Mit Freibeuterei habe der politische Anspruch der Piraten aber nichts gemeinsam, so ein lächelnder Philip Pacandas, der im selben Atemzug mit nun ernster Miene auf die politische Realität verweist. Eine Realität, in der es sich seiner Ansicht nach – blicke man auf all die unterschiedlichen Korruptionsskandale – etablierte Parteien als Brandschatzer bequem gemacht haben. Die Erhöhung der Parteienförderung wertet er als Bestätigung dieser These. Lediglich mit der von ihm propagierten „absoluten Transparenz“ könne man dieser politischen Korrumpierung entgegentreten. Es müsse bis auf den Cent transparent sein, wofür Steuergeld ausgegeben werde. „Wenn ein Hundebesitzer selbst nachsehen kann, welcher Prozentsatz der Hundesteuer in den Ausbau von Parkanlagen gesteckt wird und wie viel in der Verwaltung versickert, verringert das die Politfrustration immens.“, ist der Pirat überzeugt. Wichtig sei es jedoch, die Informationen mit modernen Wissensmanagementplattformen für den Bürger verständlich zur Verfügung zu stellen.

Zusammen ist man weniger alleine
Beruflich hat der studierte Strategie- und Innovationsmanager bei einer renommierten Consultingfirma seine Heimat gefunden. Als Campus02-Absolvent - der Fachhochschule der ÖVP-dominierten Wirtschaftskammer – hätte er durchaus die Chancen gehabt, sich in etablierten Parteien zu engagieren. Abgeschreckt habe ihn bei den alten Gruppierungen ein frustrierende Sesseldenken. Bevor man sich nicht jahrelang durch die Parteistrukturen gedient und gesessen habe brauche man seiner Erfahrung nach keine inhaltlichen Ideen zu äußern, da diese nicht ernst genommen werden. Bei den Piraten sei dies anders. Jeder Interessierte könne ohne Formalismen mitmachen und sein Fachwissen einbringen. Angst, von anderen politischen Parteien unterwandert zu werden oder dass die kollektive Schwarmintelligenz versagen könnte, habe er nicht. „Je mehr Leute an einer Diskussion beteiligt sind umso besser ist das Ergebnis. Wichtig ist die systematische Organisation dieser Debatte.“ Ein Herzensanliegen sei ihm der Brückenschlag zwischen der ‚Virtual Reality‘ und ‚realen Treffen‘. Philip Pacanda ist überzeugt, dass lediglich eine Kombination von beiden mittelfristig zum Erfolg führen könne. Die grundsätzliche Bereitschaft sei – betrachtet man die Erfolge der ‚Location Based Services‘ – dazu mehr als gegeben.

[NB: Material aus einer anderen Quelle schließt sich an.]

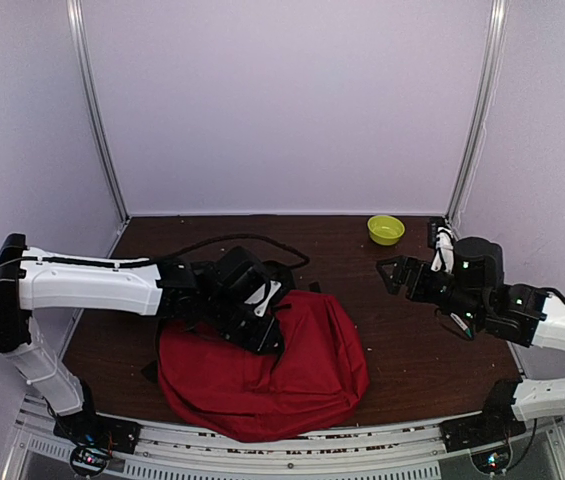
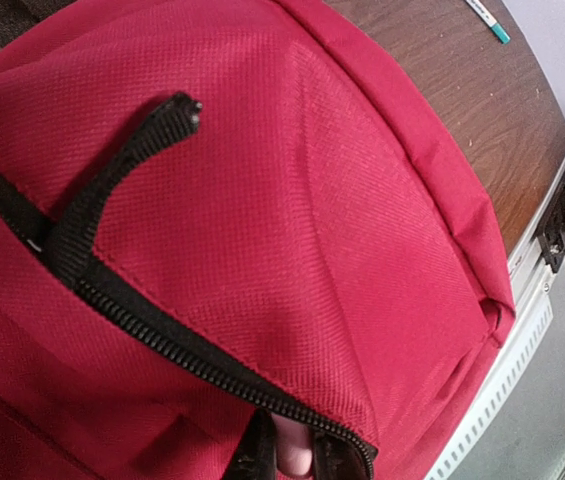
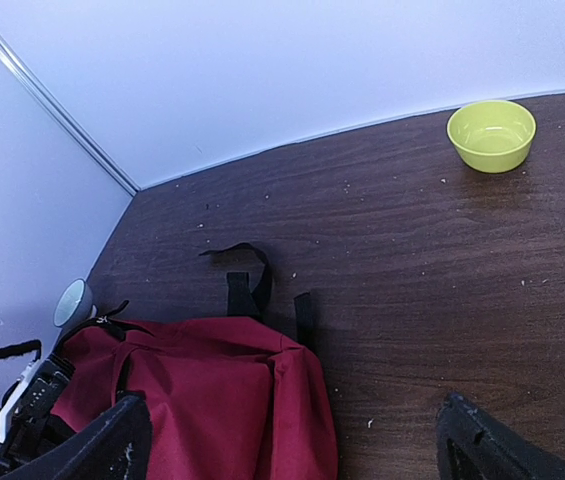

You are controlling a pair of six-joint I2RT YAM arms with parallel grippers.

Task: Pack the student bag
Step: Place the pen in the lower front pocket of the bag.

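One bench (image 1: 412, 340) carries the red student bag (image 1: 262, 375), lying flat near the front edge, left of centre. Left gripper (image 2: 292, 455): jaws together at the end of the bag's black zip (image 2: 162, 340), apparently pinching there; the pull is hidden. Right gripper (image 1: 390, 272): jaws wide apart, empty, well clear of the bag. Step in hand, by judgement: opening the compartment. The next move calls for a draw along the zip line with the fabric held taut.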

In diesem Zusammenhang sei auch die Datensammelwut von sozialen Netzwerken oder Regierungen kein grundsätzliches Problem. Problematisch könne nur die falsche Verwendung der gewonnen Informationen werden. Angenommen die Grazer Stadtregierung wisse aus Bewegungsprofilen, dass der Stadtpark diesen Sommer um 40 Prozent mehr genützt wird. „Entscheidungsträger könnten darauf reagieren, zusätzliche Wasserspender aufstellen oder die Rasenpflege intensivieren.“, so die für einen Datenschützer und Netzaktivisten ungewöhnliche Argumentationslinie.

Auf zu neuen Ufern
Die ständige Erreichbarkeit, die laufenden Diskussionen und Feedbacks fordern natürlich ihren Tribut, wie Philip Pacanda eingesteht. Im Moment sei seine Aufgabe bei den Grazer Piraten aber „der beste und spannendste unbezahlte Job, den ich je gehabt habe“. Die kommende Grazer Gemeinderatswahl im Jänner 2013 wird zeigen, ob Philip Pacanda der Politik mit seiner Mannschaft die vermeintlichen Dämonen auszutreiben vermag. Oder sein Schiff an den Wahlurnen sang- und klanglos kentert.